El caso es que llevo un diario desde finales de los ochenta, lo comencé a los veintidós. En 1999 pasé a limpio lo escrito hasta entonces, lo he revisado ahora y lo voy a publicar en breve (¡mi obra –escuálida– del siglo XX!). Justo después, en el año 2000, descubrí los moleskines y empecé a escribir el diario en ellos. Hasta hoy he completado sesenta cuadernitos, que se fueron acumulando sin que volviera a abrirlos salvo para alguna consulta ocasional. Durante el confinamiento de hace tres años me puse a pasarlos al ordenador; o sea, a releerlos. Me llevé una sorpresa que desmentía mis temores: la memoria había hecho su trabajo sin interferencia. De lo escrito me había olvidado, por lo que aquel intervencionismo que me inquietaba se había disipado casi en el mismo instante de la escritura.

Lo bueno es que lo escrito permanece, en efecto. Estaba enterrado en las páginas. De modo que ahora me encuentro con una especie de visión en estéreo del pasado. Por un lado, lo filtrado por la memoria, lo sedimentado en ella. Por el otro, la inscripción de los días, lo que retuve en las palabras mientras lo estaba viviendo. No siempre coinciden. Hay una doble maravilla, en verdad. Es admirable el trabajo de la memoria: cómo olvida, cómo recuerda, cómo compone y recompone. Prácticamente arrasa las jornadas y se queda solo con instantes poéticos sueltos y un esquema narrativo, un entrelazado suave, aunque rígido, de acontecimientos; una suerte, en el fondo, de fabricación de la fatalidad. La anotación de los días la desmiente en parte, y en parte la perfecciona. Se ve el sentido de su elaboración. Se ve también cómo simplificó impunemente, en favor de la vida.

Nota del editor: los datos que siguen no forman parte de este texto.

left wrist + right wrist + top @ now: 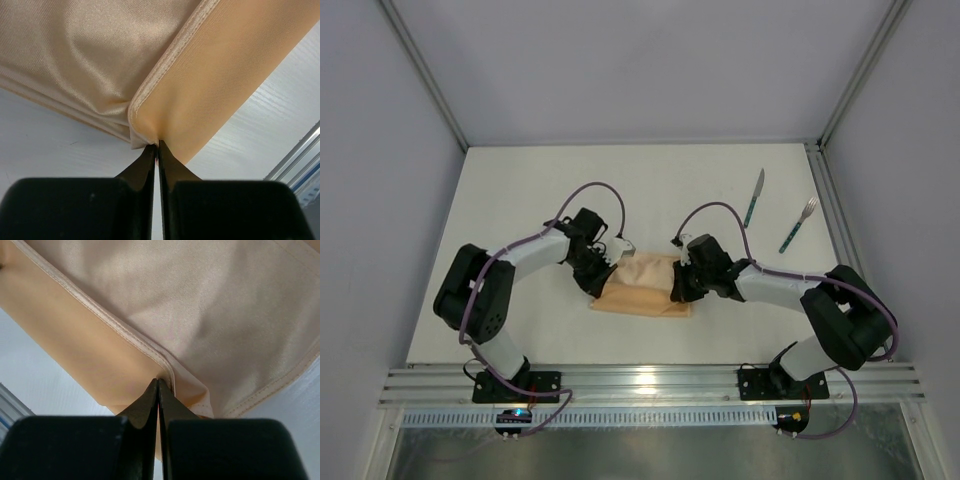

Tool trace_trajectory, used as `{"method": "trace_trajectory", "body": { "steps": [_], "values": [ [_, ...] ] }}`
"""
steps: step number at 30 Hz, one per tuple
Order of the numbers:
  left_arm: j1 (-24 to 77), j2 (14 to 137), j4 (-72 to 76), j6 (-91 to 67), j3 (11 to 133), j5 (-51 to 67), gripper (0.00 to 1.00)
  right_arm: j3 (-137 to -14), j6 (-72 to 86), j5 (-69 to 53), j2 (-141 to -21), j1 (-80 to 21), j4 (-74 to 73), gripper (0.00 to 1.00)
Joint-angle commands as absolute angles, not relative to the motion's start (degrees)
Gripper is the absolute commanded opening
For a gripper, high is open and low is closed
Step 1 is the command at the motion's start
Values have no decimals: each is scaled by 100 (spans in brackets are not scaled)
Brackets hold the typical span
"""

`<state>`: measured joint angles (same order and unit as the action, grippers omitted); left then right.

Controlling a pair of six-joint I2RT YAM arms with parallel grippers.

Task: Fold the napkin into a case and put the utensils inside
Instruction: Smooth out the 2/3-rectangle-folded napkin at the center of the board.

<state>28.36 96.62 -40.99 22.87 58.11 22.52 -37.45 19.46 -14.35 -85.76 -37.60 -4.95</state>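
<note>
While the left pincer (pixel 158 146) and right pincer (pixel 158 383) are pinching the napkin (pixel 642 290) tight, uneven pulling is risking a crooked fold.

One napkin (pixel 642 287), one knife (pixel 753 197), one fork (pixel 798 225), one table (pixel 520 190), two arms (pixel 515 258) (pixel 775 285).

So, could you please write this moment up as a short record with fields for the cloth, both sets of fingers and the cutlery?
napkin: peach-orange, partly folded, on the table between the arms
left fingers: shut, pinching the napkin's hem at its left end
right fingers: shut, pinching the hem at its right end
knife: on the table, far right, untouched
fork: right of the knife, apart from it
stage: fold under way, utensils not yet inside
</note>
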Motion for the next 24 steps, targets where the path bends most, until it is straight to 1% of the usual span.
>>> {"method": "trace_trajectory", "body": {
  "steps": [1, 4, 8, 10, 12, 13, 16, 18, 19, 21, 23, 24],
  "values": [
    [2804, 9545, -4017, 2417, 5687, 2276, 4, -3428, 2293, -1099, -8420, -3727, -238, 4],
    [2804, 9431, -4017, 2461, 5652, 2294, 10, -3322, 2355, -1046, -8402, -3727, -132, 5],
    [2804, 9195, -4008, 2531, 5686, 2329, 37, -3401, 2268, -1046, -8437, -3744, -193, 6],
    [2812, 9001, -3956, 2505, 5721, 2320, 42, -3419, 2233, -1081, -8446, -3744, -220, 6],
    [2804, 8632, -3885, 2392, 5801, 2320, 44, -3454, 2197, -1125, -8446, -3735, -220, 6],
    [2804, 8500, -3798, 2356, 5827, 2320, 47, -3463, 2180, -1151, -8455, -3744, -220, 6],
    [2804, 8104, -3657, 2250, 5932, 2268, 50, -3516, 2145, -1186, -8473, -3744, -220, 6],
    [2839, 7972, -3498, 2198, 5959, 2102, 47, -3551, 2118, -1222, -8481, -3744, -237, 6],
    [2908, 7972, -3472, 2206, 5950, 2022, 36, -3559, 2109, -1239, -8481, -3744, -229, 6],
    [3242, 8076, -3463, 2285, 5889, 1986, 24, -3577, 2092, -1274, -8481, -3735, -229, 6],
    [3662, 8226, -3507, 2503, 5836, 1969, 15, -3603, 2092, -1309, -8516, -3735, -220, 6],
    [3761, 8322, -3507, 2548, 5801, 1873, 13, -3612, 2083, -1310, -8534, -3735, -220, 6]
  ]
}}
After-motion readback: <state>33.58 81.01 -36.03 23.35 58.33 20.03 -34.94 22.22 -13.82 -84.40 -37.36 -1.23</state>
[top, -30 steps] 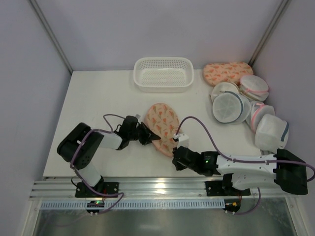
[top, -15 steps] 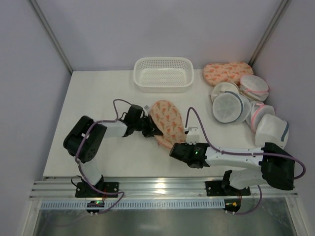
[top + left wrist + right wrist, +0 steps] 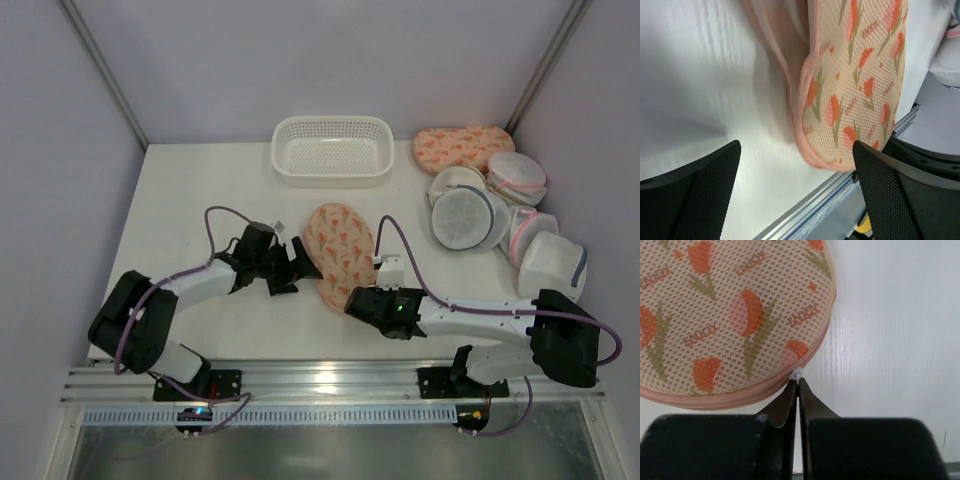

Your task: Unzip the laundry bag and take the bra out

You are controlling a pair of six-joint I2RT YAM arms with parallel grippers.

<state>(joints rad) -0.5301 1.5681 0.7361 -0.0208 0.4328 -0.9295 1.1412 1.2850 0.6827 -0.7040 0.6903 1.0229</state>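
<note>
The peanut-shaped padded laundry bag [image 3: 340, 252], cream-peach mesh with an orange-red tulip print and pink zipper edging, lies flat in the middle of the desk, printed face up. Its long axis runs near to far. The far end leans a little to the left and points at the basket; the near end points at the rail between my bases.

My right claw [image 3: 798, 388] sits at that near end, fingers pressed together on the small white zipper pull [image 3: 797, 374] at the rim of the bag. My left claw [image 3: 296, 268] lies low on the desk just beside the bag's left edge. Its fingers are spread wide, holding nothing, and the bag's pink rim shows between them in the wrist view.

The white desk [image 3: 190, 200] has a faint ribbed grain, with an aluminium rail [image 3: 320, 385] along its near edge. Pale lavender-grey walls [image 3: 320, 60] close in three sides, with a metal post in each far corner.

A white plastic lattice basket [image 3: 332, 150] stands at the far edge beyond the bag, its perforated floor in full view. At the far right lies a second peach printed bag [image 3: 463, 148]. Nearer than it is a cluster of round white mesh bags [image 3: 465, 215] with blue or pink trim, overlapping one another. I cannot tell what is inside them.
</note>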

El diario va en parte contra la memoria. Si no fuera porque, como digo, esta se mantiene exenta a pesar de todo. Persisten los dos caminos en paralelo.

La relación entre el diario de la vida ha de ser de asistencia mutua, como dije la semana pasada a propósito del de Trapiello. En mi diario me encuentro con que no está exactamente mi vida en él, sino solo los momentos de mi vida en que necesité escribir el diario. Digamos que refleja el cruce de mi vida con la escritura. Hace unos años se lo pasé a Uriarte, que anotó al respecto en su propio diario: "Recuerdo el diario que me dejó hace unos meses X. Doscientas páginas sin apenas un párrafo de humor. ¿Por qué, si X es un tipo gracioso y con mucha chispa?". La respuesta es esa: cuando estaba gracioso y con chispa no me fui al diario.

Lo que la memoria tiende a allanar es la magia de lo cotidiano. Llevar un diario es regalarse a uno mismo la posibilidad futura de revivir esa magia. Todos los detalles que se perdieron, la vida que se fue pero que ahí sigue (aunque sea parcialmente), por escrito.